═══ Supplied material

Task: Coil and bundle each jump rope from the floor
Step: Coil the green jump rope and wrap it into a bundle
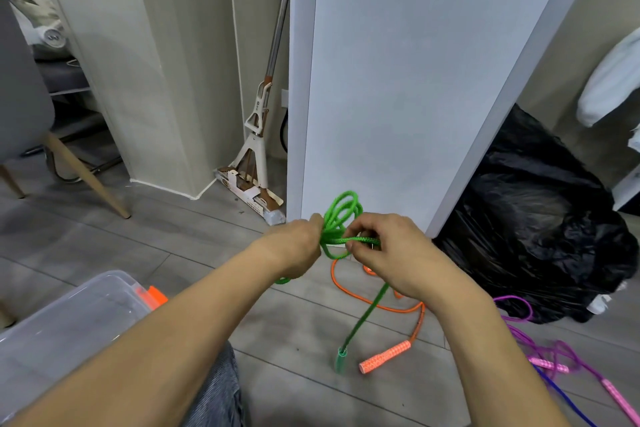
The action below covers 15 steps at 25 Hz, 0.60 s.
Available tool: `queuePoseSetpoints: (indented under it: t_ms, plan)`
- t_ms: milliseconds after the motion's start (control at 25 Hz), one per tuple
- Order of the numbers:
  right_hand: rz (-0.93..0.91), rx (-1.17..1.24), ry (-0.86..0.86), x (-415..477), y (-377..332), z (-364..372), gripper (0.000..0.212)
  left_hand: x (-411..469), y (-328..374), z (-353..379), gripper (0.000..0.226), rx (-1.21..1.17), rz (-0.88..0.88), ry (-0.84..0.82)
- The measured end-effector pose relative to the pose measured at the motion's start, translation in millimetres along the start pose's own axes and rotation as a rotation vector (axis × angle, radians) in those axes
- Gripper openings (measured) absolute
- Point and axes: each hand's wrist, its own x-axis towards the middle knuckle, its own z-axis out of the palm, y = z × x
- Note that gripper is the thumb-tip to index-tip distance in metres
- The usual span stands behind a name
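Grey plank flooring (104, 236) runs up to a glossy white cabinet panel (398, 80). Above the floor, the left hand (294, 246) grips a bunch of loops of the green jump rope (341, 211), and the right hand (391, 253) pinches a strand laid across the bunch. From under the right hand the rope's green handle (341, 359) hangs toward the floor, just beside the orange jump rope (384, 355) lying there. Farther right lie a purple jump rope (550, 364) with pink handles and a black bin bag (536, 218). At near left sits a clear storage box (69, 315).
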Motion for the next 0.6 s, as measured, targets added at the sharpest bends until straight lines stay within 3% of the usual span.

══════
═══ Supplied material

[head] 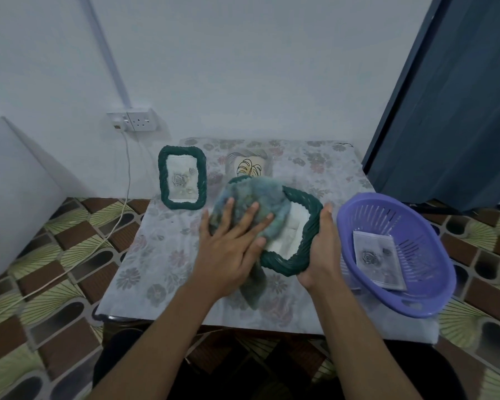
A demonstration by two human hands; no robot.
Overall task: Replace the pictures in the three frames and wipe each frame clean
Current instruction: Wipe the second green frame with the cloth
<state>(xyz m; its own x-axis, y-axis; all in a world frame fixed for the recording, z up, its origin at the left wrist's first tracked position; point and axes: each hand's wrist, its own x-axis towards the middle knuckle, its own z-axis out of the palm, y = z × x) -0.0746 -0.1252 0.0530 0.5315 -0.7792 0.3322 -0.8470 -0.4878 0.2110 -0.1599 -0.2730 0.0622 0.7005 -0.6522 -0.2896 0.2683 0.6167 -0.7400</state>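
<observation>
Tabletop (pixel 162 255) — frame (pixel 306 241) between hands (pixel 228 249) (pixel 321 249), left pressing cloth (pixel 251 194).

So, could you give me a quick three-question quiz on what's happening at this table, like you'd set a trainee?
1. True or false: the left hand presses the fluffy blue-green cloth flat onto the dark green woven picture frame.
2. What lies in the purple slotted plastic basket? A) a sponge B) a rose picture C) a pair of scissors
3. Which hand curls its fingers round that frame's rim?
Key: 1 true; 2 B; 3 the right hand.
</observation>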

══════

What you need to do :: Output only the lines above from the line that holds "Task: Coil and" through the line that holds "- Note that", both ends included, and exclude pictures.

Exercise response ::
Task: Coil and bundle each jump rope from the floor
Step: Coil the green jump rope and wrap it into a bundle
The action below covers 15 steps at 25 Hz, 0.60 s.
Available tool: `queuePoseSetpoints: (indented under it: t_ms, plan)`
- t_ms: milliseconds after the motion's start (control at 25 Hz), one per tuple
- Order of the numbers:
  right_hand: rz (-0.93..0.91), rx (-1.17..1.24), ry (-0.86..0.86), x (-415..477), y (-377..332), z (-364..372), gripper (0.000..0.212)
  left_hand: x (-411..469), y (-328..374), z (-353..379), gripper (0.000..0.226), rx (-1.21..1.17), rz (-0.88..0.88), ry (-0.84..0.82)
- The measured end-effector pose relative to the pose measured at the motion's start, translation in millimetres along the start pose's own axes and rotation as a rotation vector (axis × angle, radians) in those axes
- Gripper openings (measured) absolute
- Point and axes: each hand's wrist, its own x-axis towards the middle knuckle, its own z-axis out of the palm, y = z × x
- Note that gripper is the thumb-tip to index-tip distance in metres

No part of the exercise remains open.